Check every line of the data for the string "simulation" and copy the ones that have it.

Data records
____________
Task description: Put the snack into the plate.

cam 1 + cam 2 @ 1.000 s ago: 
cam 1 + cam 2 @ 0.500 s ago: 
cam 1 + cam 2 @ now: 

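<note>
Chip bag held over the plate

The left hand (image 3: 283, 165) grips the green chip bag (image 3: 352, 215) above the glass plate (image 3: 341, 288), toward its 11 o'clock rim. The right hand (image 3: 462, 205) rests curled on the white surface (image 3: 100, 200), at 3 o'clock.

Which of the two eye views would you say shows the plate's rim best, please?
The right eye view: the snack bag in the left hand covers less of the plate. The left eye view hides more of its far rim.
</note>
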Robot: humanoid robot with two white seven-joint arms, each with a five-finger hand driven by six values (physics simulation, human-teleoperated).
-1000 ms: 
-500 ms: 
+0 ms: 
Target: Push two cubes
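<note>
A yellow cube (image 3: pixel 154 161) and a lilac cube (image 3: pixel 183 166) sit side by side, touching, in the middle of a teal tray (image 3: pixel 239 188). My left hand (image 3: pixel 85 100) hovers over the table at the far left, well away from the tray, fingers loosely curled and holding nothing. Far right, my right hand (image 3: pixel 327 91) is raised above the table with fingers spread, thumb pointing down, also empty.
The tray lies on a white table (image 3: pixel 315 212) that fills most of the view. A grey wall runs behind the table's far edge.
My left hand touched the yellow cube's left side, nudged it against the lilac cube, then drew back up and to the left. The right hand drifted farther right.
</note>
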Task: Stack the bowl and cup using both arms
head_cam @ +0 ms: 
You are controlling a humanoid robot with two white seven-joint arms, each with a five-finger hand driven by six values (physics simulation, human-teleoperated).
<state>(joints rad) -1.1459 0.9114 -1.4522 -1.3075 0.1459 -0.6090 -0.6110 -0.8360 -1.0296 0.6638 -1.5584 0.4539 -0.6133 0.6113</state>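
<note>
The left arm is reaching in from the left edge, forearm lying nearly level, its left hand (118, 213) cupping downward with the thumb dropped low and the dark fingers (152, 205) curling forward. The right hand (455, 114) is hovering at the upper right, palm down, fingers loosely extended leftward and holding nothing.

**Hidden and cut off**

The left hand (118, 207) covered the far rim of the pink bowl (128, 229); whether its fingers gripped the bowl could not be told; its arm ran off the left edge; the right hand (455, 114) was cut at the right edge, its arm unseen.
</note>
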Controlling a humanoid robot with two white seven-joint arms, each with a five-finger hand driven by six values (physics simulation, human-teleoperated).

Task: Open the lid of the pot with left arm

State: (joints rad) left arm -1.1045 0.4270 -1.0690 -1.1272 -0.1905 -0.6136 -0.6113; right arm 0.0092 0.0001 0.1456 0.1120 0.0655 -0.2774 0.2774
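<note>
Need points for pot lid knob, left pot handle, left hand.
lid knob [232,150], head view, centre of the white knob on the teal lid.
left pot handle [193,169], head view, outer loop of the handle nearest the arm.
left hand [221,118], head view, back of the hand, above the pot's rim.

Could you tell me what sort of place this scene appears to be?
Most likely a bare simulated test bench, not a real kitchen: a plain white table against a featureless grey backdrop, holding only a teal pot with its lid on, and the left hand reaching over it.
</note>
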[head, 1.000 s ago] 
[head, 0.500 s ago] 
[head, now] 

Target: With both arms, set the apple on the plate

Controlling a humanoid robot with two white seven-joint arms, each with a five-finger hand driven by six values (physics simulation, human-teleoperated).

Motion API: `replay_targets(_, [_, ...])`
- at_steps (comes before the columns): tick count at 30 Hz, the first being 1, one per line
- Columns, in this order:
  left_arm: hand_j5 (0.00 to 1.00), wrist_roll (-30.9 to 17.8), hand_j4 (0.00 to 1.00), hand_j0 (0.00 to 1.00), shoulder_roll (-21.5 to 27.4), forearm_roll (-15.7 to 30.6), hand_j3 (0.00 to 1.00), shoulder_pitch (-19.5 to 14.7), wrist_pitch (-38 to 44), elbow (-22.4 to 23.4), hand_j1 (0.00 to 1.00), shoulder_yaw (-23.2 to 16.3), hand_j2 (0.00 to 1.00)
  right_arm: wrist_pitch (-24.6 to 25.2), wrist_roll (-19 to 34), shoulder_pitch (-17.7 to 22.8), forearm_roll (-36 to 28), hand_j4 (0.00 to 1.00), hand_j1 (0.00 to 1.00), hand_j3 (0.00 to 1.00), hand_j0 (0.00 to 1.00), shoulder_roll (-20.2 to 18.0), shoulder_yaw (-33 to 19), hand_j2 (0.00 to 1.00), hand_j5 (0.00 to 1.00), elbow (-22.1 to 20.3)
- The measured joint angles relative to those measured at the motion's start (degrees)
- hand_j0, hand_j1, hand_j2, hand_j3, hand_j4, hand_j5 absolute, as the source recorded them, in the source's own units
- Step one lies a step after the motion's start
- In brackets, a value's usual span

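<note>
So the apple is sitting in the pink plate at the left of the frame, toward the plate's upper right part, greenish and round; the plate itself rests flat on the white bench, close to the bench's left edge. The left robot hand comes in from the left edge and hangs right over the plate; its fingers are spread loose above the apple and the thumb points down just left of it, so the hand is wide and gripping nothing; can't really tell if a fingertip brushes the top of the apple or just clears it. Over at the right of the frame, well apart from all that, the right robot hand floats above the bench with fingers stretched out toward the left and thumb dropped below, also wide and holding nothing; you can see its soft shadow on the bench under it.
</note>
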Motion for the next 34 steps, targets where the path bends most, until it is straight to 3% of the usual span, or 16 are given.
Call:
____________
▶ **Result of this task**:
Robot: humanoid robot with two white seven-joint arms, each with a five-finger hand driven by six values (physics simulation, human-teleoperated).
You are controlling a humanoid robot with two white seven-joint arms, each with a five-finger hand driven by six values (physics simulation, human-teleoperated).
Controlling a humanoid robot with two white seven-joint arms, each with a five-finger hand driven by six values (physics simulation, human-teleoperated).
Controlling a humanoid robot with two white seven-joint arms, each with a five-finger hand driven by six values (physics simulation, human-teleoperated).

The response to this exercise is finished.